Splunk, a platform for searching, monitoring, and examining machine-generated big data, has launched a new release of application monitoring tool SignalFx Microservices APM™. The new release combines NoSample™ tracing, open standards based instrumentation and artificial intelligence (AI)-driven directed troubleshooting from SignalFx and Omnition into a single solution. SignalFx Microservices APM supports lightweight, open source and open standards-based instrumentation with the goal of flexible data collection designed for modern cloud environments.
Splunk also further expanded its observability offerings with a major feature release in SignalFx Infrastructure Monitoring for containerised data: Kubernetes Navigator. Kubernetes Navigator uses AI-driven analytics to surface recommendations intended to expedite triaging and troubleshooting. Workflow integration between Kubernetes Navigator and Splunk Enterprise or Splunk Cloud aims to reduce context switching and provide insights with the goal of accelerated root-cause analysis.
InfoQ asked Karthik Rau, area general manager for application management, Splunk to answer some questions relating to the new release:
InfoQ: How do teams use Splunk solutions, including SignalFx, to obtain a complete picture in hybrid environments that include legacy, heritage or cherished applications and platforms, such as SAP or mainframe alongside public/private cloud and microservices-based products?

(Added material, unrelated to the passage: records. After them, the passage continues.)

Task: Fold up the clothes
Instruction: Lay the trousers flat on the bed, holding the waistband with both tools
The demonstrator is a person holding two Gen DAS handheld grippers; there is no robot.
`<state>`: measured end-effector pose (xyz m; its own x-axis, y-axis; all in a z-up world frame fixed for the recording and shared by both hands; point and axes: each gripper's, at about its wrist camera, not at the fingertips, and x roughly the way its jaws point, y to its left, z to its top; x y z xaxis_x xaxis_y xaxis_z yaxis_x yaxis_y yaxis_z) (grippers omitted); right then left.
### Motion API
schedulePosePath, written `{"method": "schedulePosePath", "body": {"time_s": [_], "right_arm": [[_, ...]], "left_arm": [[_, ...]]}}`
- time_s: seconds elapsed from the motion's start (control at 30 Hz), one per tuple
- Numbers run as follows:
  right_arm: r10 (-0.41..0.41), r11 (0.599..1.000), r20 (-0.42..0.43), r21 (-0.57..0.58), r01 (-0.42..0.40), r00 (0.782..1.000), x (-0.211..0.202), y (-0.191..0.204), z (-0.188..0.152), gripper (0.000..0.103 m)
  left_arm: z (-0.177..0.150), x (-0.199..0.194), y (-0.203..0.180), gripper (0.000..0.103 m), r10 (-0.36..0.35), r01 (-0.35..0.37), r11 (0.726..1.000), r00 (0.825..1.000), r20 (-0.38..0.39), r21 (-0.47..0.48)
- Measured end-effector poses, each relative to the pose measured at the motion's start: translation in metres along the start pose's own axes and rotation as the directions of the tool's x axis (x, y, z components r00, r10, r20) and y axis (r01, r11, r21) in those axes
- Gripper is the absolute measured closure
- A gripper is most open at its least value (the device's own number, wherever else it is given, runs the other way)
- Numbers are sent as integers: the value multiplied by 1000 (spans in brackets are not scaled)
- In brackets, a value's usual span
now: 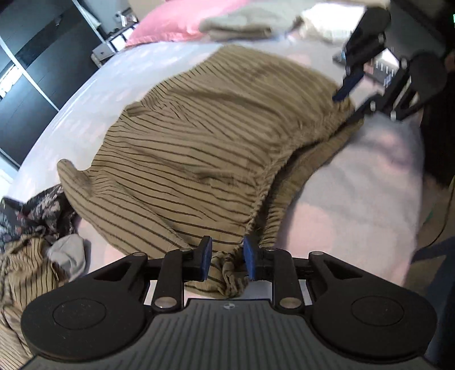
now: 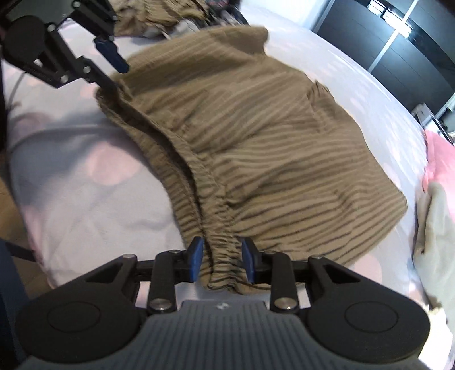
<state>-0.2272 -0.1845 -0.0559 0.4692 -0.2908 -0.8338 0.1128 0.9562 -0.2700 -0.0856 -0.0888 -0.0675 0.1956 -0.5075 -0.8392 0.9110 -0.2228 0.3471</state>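
Observation:
An olive-tan garment with thin dark stripes (image 1: 199, 136) lies spread on the bed, its gathered elastic waistband toward me. My left gripper (image 1: 227, 260) stands open, and one bunched waistband corner (image 1: 231, 273) lies loose between its blue pads. At the other end of the waistband my right gripper (image 2: 221, 260) is also open, the ruffled band (image 2: 223, 267) sitting in the gap. The striped garment (image 2: 256, 128) fills the right wrist view. Each gripper shows in the other's view: the right gripper (image 1: 351, 102) at the upper right, the left gripper (image 2: 113, 72) at the upper left.
The bed sheet (image 1: 355, 185) is pale with pink dots. A pink pillow (image 1: 176, 22) and folded beige clothes (image 1: 241, 25) lie beyond the garment. A heap of unfolded clothes (image 1: 28, 256) sits at the left, with a dark floral piece (image 1: 37, 207). Black shelving (image 1: 34, 71) stands past the bed.

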Motion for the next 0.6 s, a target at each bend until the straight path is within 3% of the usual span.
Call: {"method": "schedulePosePath", "body": {"time_s": [0.17, 0.23, 0.3, 0.43, 0.6], "right_arm": [[-11, 1000, -55, -19, 10, 998, 16, 5, -8, 70], [-24, 999, -58, -35, 22, 998, 20, 7, -10, 70], [-31, 999, -52, -36, 29, 998, 19, 7, -11, 70], [-56, 998, -44, -32, 54, 997, 18, 6, -12, 71], [-50, 998, 6, -45, 50, 999, 6, 9, -13, 89]], "left_arm": [[0, 28, -11, 81, 35, -30, 996, 998, -49, 82], [-3, 37, -11, 92, 64, -58, 994, 995, -70, 89], [-5, 37, -11, 97, 97, -90, 992, 993, -69, 90], [-6, 21, -13, 100, 155, -151, 984, 987, -37, 93], [-20, 7, -28, 100, 217, -203, 968, 973, -80, 151]]}}
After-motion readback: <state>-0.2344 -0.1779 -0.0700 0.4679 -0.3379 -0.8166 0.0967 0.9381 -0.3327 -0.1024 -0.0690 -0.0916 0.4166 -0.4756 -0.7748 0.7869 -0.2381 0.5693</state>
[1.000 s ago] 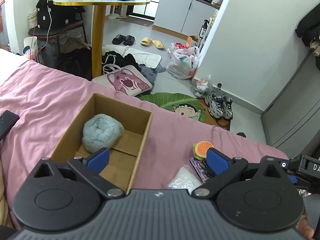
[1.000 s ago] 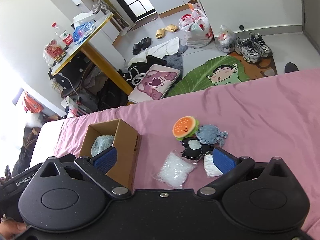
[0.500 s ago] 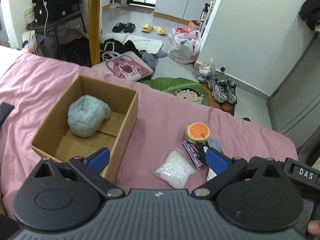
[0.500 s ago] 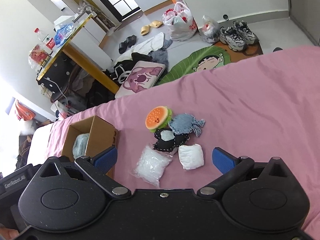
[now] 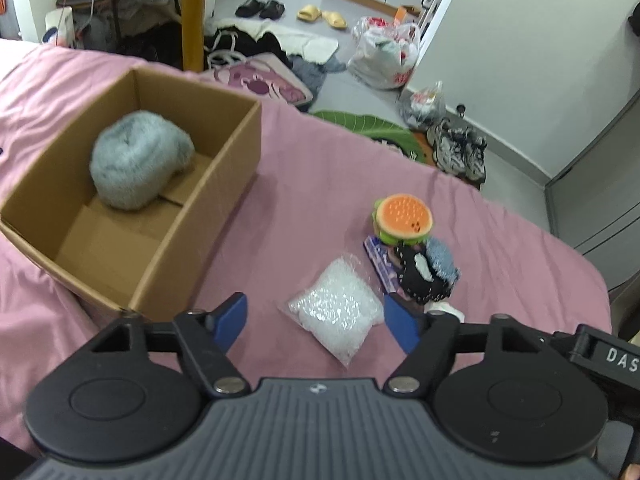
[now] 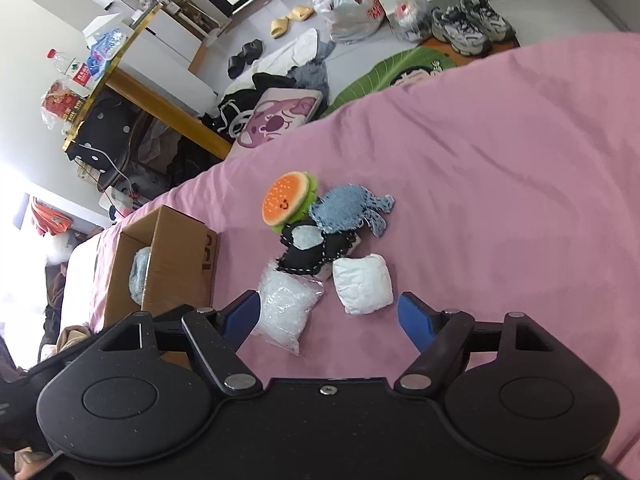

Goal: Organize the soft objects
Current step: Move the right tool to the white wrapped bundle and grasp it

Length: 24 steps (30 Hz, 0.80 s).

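Observation:
An open cardboard box (image 5: 236, 148) (image 6: 180, 256) sits on the pink bedspread with a fluffy grey-blue ball (image 5: 136, 160) (image 6: 140, 276) inside. To its right lies a cluster: a clear bag of white beads (image 5: 338, 310) (image 6: 286, 306), an orange burger plush (image 5: 404, 216) (image 6: 286, 202), a black felt piece (image 5: 418, 280) (image 6: 316, 250), a blue fuzzy piece (image 5: 440, 260) (image 6: 352, 210) and a white pillow pouch (image 6: 362, 284). My left gripper (image 5: 316, 320) is open just above the bead bag. My right gripper (image 6: 328, 316) is open, close to the bead bag and the white pouch.
The bed (image 6: 500, 160) ends at a far edge; beyond it the floor holds a bear cushion (image 6: 280, 114), a green leaf mat (image 6: 384, 76), sneakers (image 6: 468, 28), plastic bags and slippers. A yellow table leg (image 5: 194, 12) stands behind the box.
Both grippers have moved forward and down toward the cluster, the left swinging right off the box. The soft items now look larger and lie near the fingertips. Nothing has been taken hold of.

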Available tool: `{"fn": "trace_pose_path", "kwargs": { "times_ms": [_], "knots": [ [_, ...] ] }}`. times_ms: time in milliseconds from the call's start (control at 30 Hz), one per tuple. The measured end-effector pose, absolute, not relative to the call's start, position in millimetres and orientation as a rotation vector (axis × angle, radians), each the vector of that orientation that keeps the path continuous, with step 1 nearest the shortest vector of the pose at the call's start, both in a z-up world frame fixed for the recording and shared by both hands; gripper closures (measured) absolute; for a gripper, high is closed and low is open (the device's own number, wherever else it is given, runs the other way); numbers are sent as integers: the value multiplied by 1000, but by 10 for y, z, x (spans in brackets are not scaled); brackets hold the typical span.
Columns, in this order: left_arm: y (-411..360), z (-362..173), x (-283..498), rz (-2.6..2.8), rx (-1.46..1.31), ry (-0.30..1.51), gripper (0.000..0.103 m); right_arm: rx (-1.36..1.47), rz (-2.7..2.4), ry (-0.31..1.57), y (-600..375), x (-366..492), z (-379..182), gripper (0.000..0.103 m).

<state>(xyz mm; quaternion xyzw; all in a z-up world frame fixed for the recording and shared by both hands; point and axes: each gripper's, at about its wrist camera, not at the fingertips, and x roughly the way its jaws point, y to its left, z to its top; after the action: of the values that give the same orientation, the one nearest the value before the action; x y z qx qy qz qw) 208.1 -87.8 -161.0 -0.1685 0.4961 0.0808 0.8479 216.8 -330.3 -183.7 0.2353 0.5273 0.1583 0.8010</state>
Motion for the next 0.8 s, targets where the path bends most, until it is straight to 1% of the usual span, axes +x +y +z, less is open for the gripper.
{"fn": "trace_pose_path", "kwargs": {
  "times_ms": [333, 500, 633, 800],
  "knots": [
    [-966, -1976, 2221, 188, -393, 1110, 41, 501, 346, 1195, -3265, 2281, -2026, 37],
    [-933, -2138, 2280, 203, -427, 1137, 46, 488, 343, 1212, -3251, 2323, -2082, 37],
    [-877, -2280, 2328, 219, -468, 1160, 49, 483, 344, 1224, -3225, 2358, -2114, 37],
    [-809, -2378, 2348, 228, -529, 1147, 49, 476, 348, 1240, -3189, 2398, -2157, 37]
  ]
}}
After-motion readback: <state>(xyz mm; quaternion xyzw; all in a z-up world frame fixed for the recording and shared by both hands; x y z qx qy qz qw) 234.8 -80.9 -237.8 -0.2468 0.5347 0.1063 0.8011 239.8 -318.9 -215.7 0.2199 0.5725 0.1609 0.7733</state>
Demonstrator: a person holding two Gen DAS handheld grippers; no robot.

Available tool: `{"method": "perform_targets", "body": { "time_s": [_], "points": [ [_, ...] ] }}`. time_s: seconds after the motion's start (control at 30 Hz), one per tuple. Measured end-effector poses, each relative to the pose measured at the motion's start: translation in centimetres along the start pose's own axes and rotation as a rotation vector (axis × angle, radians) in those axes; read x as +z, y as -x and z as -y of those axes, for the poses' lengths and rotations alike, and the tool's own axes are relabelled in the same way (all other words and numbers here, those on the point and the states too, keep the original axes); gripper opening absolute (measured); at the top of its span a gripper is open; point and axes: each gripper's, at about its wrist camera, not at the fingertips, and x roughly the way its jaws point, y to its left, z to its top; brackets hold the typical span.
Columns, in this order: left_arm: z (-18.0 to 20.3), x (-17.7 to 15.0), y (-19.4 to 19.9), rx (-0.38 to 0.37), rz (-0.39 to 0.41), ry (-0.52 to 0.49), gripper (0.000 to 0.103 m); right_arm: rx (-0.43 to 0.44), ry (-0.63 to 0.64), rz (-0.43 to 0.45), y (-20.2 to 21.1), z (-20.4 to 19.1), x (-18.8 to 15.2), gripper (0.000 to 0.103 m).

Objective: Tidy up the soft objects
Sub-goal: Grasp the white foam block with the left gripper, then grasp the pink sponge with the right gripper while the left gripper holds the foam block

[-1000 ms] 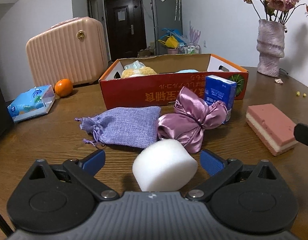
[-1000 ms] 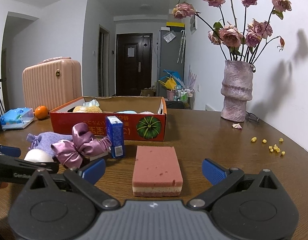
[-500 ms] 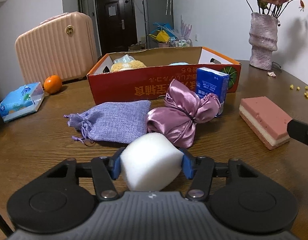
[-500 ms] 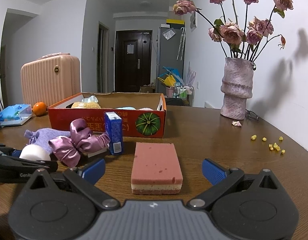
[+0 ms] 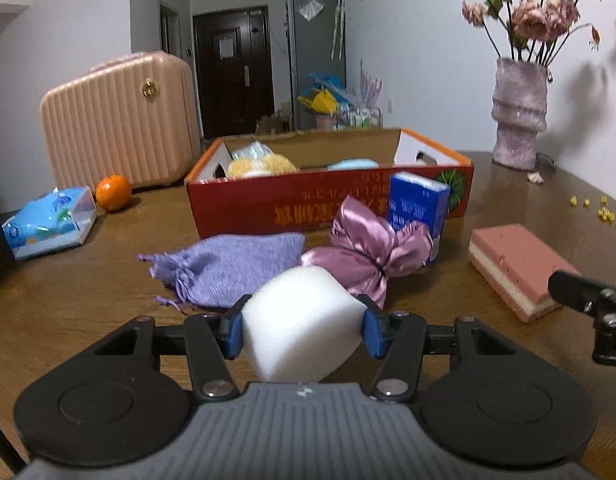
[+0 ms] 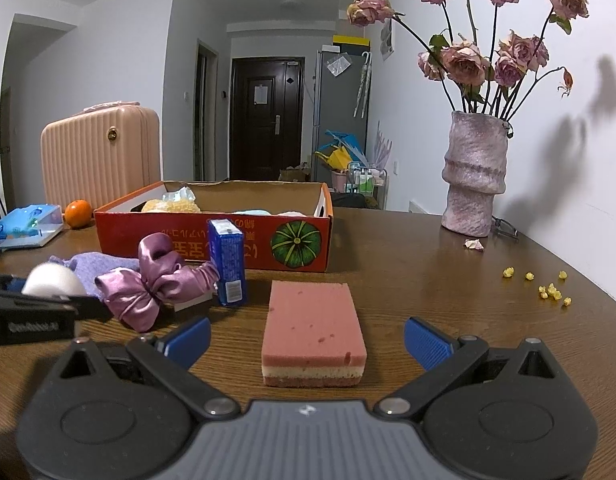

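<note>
Newly clamped white sponge between left gripper pads

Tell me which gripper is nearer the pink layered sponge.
Right. The right gripper has open jaws flanking the pink layered sponge; the left gripper, off to its side, is shut on the white sponge.

on the bench: one white sponge, one pink layered sponge, one purple pouch, one satin bow, one blue carton, one red box, one orange, one pack of tissues, one vase, one pink suitcase. two grippers: the left gripper and the right gripper.
</note>
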Motion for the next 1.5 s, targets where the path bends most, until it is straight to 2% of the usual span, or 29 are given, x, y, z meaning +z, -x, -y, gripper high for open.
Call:
{"method": "perform_targets", "body": {
  "time_s": [0.3, 0.57, 1.5],
  "points": [
    [-1.0, 0.4, 1.8, 0.004, 0.071, 0.029, 0.056, -0.001, 0.003, -0.005, -0.2, -0.1, -0.1, 0.103],
    [-1.2, 0.5, 2.3, 0.006, 0.089, 0.038, 0.056, -0.003, 0.005, -0.012, -0.4, -0.1, -0.2, 0.103],
    [-1.7, 0.5, 2.7, 0.002, 0.104, 0.048, 0.056, -0.024, 0.015, -0.205, -8.0, -0.3, 0.9, 0.103]
  ]
}}
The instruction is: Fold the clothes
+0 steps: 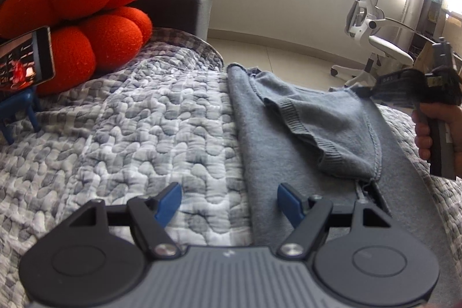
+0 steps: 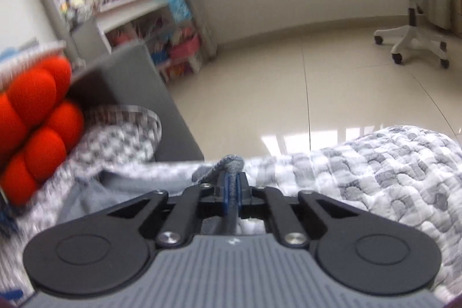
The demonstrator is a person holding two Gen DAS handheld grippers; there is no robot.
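Jaws of the right gripper (image 2: 231, 188) pinch a ribbed edge of the grey sweater (image 1: 303, 140); the left gripper (image 1: 229, 202) hangs spread, nothing between its blue pads. Soft and fleecy, the sweater lies partly folded, one cuffed sleeve across it, on the quilted bedspread (image 1: 130, 134).

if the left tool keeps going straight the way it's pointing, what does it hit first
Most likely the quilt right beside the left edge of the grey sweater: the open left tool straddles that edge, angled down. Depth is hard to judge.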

Rau: When we look at the market, we can easily identify a trend to move workloads from private, to hybrid to public clouds; a journey to become cloud-native. We realised that there was a gap in observability for microservices-based applications, for which traditional methods of application monitoring don’t work because applications are no longer constructed as monoliths. Because of the ephemeral nature of cloud infrastructure, complex interdependencies of hundreds, sometimes thousands, of microservices, and DevOps teams release code multiple times per day, problems occur much more frequently and are much harder to troubleshoot and resolve. This new complexity frequently results in customer-impacting service outages, slowdowns and errors. To solve these problems, we took a different approach with SignalFx Microservices APM; collecting and analysing 100% of their data. This is beneficial for IT and DevOps since it means that no issue goes undetected. Once the data is collected, SignalFx uses a combination of AI and ML to connect the dots and drive relevant information to the surface, with the goal of allowing developers to spend less time searching for the source of problems and more time resolving them.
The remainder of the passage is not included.